Nusinersen treatment of spinal muscular atrophy - a systematic review.

INTRODUCTION: 5q spinal muscular atrophy (SMA) is an autosomal recessive neuromuscular disorder caused by insufficient survival motor neuron protein. Untreated SMA involves death or permanent respiratory support (type 1), inability to walk (type 2) or ability to walk (type 3). The incidence of SMA is 1 in 7,500 live births, equivalant to eight children being born with SMA in Denmark annually. METHODS: We undertook a systematic review of the efficacy of nusinersen as SMA treatment. We included randomised controlled trials and cohort studies. Our primary endpoints were survival without permanent respiratory support and change in motor function. RESULTS: We identified 658 articles and included 13 of these (two randomised controlled trials and 11 cohort studies). Nusinersen increased survival without permanent respiratory support in SMA type 1 and increased motor function development in types 1-3. Nusinersen treatment before symptom onset in children with presymptomatic SMA produced near-normal motor development.
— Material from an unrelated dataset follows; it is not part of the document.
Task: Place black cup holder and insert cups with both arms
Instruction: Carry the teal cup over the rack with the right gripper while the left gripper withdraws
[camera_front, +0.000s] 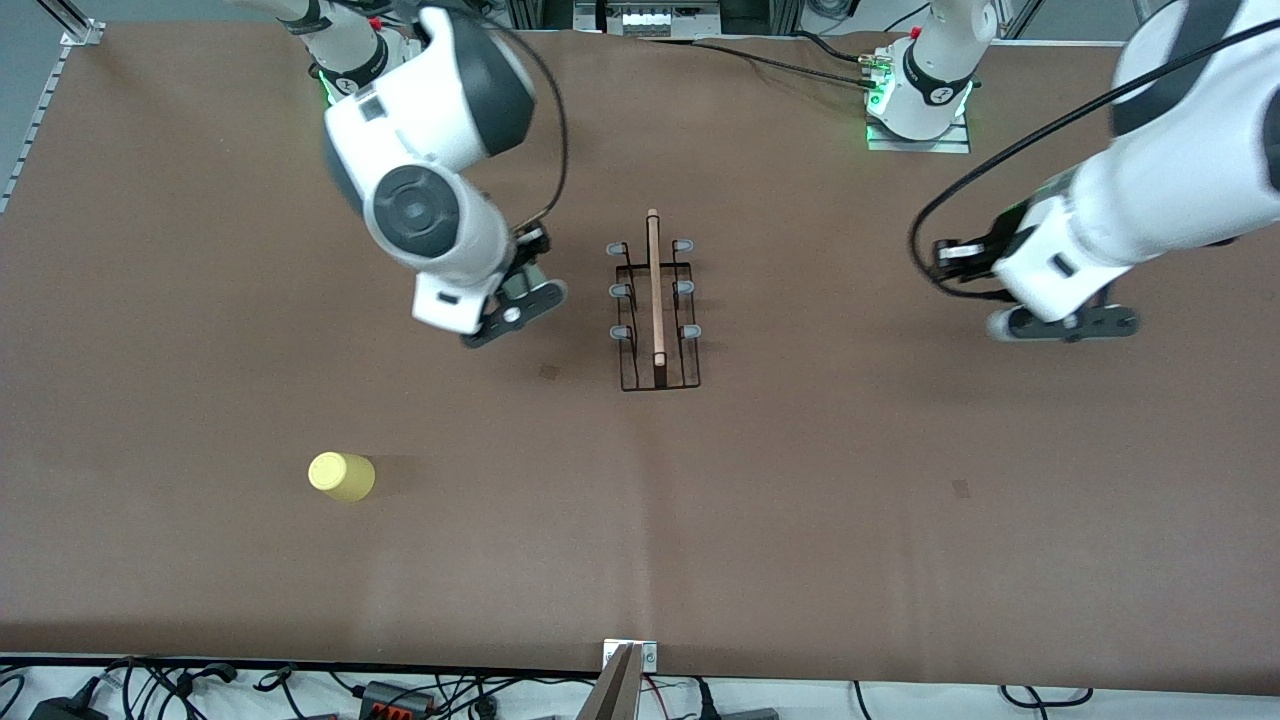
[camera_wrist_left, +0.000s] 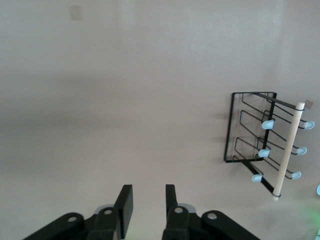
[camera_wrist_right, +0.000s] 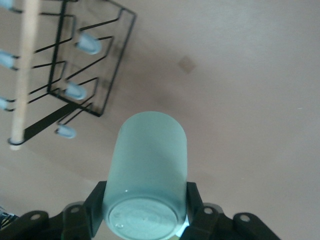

So far, nusinersen has only minor safety concerns mostly related to the lumbar puncture. CONCLUSIONS: Nusinersen increased survival without permanent ventilatory support in children with SMA type 1. Improvements in SMA type 2 and 3 were less evident. Better outcomes were seen in young children with a short disease duration, particularly in children receiving nusinersen before symptom onset. Newborn SMA screening may facilitate presymptomatic treatment with splice modification (nusinersen, risdiplam) or gene implantation therapy (AVXS-101, zolgensma).